Há, todavia, um outro lado nesta moeda. Vivendo sua vida próximo a um trópico, o Homem Muito Branco está acostumado desde cedo a sofrer este pênalti. Mesmo nos estados do Sul, onde é mais abundante, ele já enfrenta temporadas senegalescas o ano inteiro. O cara tem que aprender a se defender.

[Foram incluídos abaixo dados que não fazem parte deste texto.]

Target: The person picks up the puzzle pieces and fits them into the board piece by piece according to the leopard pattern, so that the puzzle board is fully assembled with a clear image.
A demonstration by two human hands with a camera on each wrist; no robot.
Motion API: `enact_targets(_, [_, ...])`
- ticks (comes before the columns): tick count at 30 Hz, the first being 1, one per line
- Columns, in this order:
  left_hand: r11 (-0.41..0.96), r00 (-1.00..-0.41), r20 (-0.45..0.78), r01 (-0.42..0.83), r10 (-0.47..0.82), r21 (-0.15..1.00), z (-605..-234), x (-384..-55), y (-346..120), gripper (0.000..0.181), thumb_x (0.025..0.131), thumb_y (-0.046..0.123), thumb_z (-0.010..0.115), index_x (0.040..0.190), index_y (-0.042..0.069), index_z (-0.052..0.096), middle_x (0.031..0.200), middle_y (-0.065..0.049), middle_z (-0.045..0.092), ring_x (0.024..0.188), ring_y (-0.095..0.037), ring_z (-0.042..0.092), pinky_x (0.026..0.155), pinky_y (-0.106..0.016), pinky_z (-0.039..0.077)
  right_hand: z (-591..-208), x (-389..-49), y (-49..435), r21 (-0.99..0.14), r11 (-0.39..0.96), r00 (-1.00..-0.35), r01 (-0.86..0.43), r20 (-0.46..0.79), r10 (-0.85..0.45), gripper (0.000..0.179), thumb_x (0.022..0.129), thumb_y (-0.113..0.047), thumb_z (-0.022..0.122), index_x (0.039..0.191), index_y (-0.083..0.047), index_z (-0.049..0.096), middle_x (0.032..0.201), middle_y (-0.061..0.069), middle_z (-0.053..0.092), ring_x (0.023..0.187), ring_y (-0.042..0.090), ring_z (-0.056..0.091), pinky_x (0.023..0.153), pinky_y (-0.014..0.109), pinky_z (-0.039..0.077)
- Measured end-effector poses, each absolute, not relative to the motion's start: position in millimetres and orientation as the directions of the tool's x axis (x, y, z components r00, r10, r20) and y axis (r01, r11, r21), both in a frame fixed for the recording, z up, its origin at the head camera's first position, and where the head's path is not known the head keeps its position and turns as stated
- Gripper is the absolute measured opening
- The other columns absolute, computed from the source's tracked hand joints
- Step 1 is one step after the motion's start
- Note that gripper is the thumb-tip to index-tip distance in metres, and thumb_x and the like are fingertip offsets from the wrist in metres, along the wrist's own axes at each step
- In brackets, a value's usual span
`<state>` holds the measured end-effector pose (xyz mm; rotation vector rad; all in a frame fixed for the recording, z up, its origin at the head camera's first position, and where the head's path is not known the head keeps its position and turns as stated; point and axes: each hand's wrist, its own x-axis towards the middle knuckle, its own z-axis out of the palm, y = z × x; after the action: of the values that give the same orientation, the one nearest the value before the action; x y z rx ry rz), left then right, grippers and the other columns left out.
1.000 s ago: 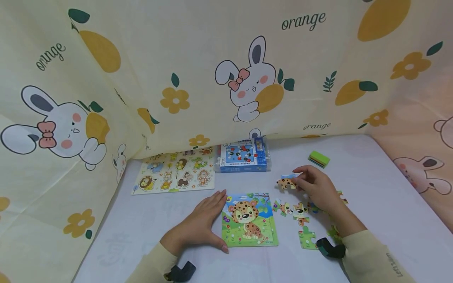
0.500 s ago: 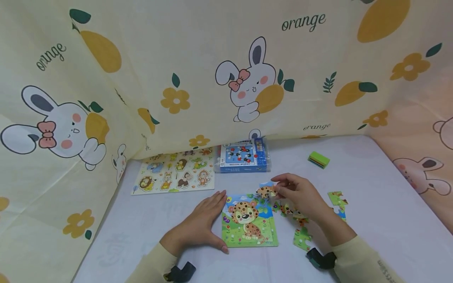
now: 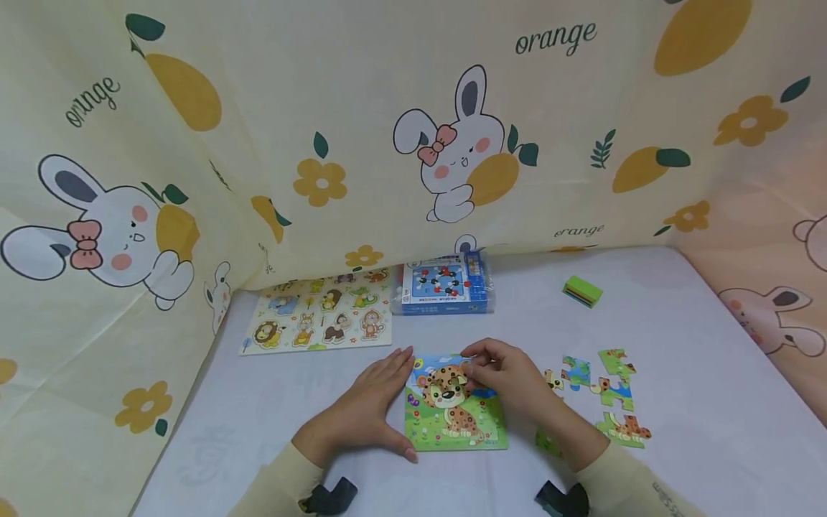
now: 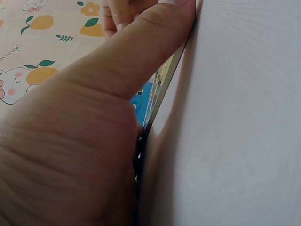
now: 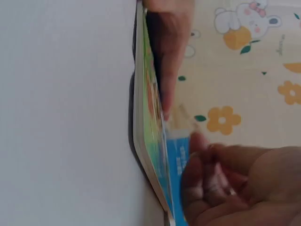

Pensando nas dificuldades enfrentadas por esse escasso fruto no pomar das raças brasileiras e tendo em vista a chegada inclemente da temporada anual de praia que acompanha o verão, elaboramos um pequeno Guia. Afinal de contas, como diz meu bom amigo Frei Hermann, cuja face parece um sol de tão larga, acolhedora e iluminada, “ninguém tem pena de alemão grandão”.
a) PROTEÇÃO
Muito embora o branco seja a frequência do espectro que menos absorve os raios solares, refletindo-os de forma extrema, vale notar que o Homem Muito Branco não é de fato muito branco, e sim alguma coisa entre o consideravelmente rosa e o vagamente creme. Portanto, vale a atenção: apesar de a camiseta branca oferecer uma sensação térmica bem mais aprazível do que a preta, o mesmo não é verdadeiro no tocante à tez.
a.1) BLOQUEADORES SOLARES
Coisa penosa é, toda manhã, ter de besuntar o corpo com um óleo tão grosso que, quando o cara finalmente consegue se livrar dos últimos vestígios, já é hora de passar tudo de novo. Isso sem falar nas marcas modernosas que acrescentam aromas adocicados ao creme, atraindo a presença de abelhas e atiçando o faro de cães mais sensíveis.
a.2) ABRIGOS
Guarda-sóis são bons. Barracas são boas. Até a sombra de uma frondosa árvore é boa. Mas a melhor técnica para se proteger da exposição direta ao sol continua sendo o “ficar em casa no ar-condicionado jogando videogames”.
a.3) INDUMENTÁRIA
Com os termômetros marcando 40 graus, vale tudo na luta pela vida: usar dois bonés (um virado para trás para proteger o cangote) ou papete fatal para não grelhar a sola dos pés. No tocante à roupa de banho, há diferentes escolas, que variam de estado para estado. Em alguns, o cara pode causar furor ao usar uma sunga asa-delta, em outros, por usar uma bermuda cáqui com bolsos múltiplos e cinto. Mas, como mais cedo ou mais tarde o Homem Muito Branco vai ter de entrar de camiseta no mar, a real é que tanto faz.
b) HIDRATAÇÃO
Não sei se o Homem Muito Branco sua mais ou menos do que o Homem Muito Negro, Índio, Mameluco ou Cafuzo – todavia suponho que sue mais do que o Muito Oriental. De qualquer modo, manter-se hidratado é fundamental. Só há duas possibilidades de fazer isso:
b.1) COM ÁLCOOL
Tudo bem que a cerveja nacional é um elixir terrível de milho e repolho que só dá dor de cabeça, barriga inchada e peidorreira cabal, mas há um contexto em que ela se torna aceitável: gelada pra burro, na beira da praia, num dia de sol. É também a postura que faz o Homem Muito Branco parecer o menos gringo possível, já que a caipirinha vai atrair todos os vendedores de artesanato rupestre, tatuagens removíveis e passeios de escuna num raio de aproximadamente 8 quilômetros.
b.2) SEM ÁLCOOL
Água, de preferência da torneira, pra já ir acostumando o organismo (leia mais no item c). A água fornecida pelo fruto coco também pode ser consumida, bem como as demais águas fornecidas pelos demais frutos (alguns chamam de suco).
C) ALIMENTAÇÃO
A despeito do que dizem os nutricionistas de todo o mundo, não leve suas frutas à praia. Se você é mesmo um Homem Muito Branco, você transa frutas estranhas. Imagine que você está lá curtindo um barato com os seus amigos e aí, muito casualmente, puxa uma carambola da valise. Pronto. “Olha lá, o gringo tá comendo carambola.” E aí, coberto de bloqueador 60, a bermuda cáqui toda molhada, de camiseta do Hard Rock Café de 1993, sombreiro, papete (e se bobear até meia), lá se foi o seu último bastião de dignidade. Melhor evitar. A coisa toda já é tão difícil. Pra que complicar?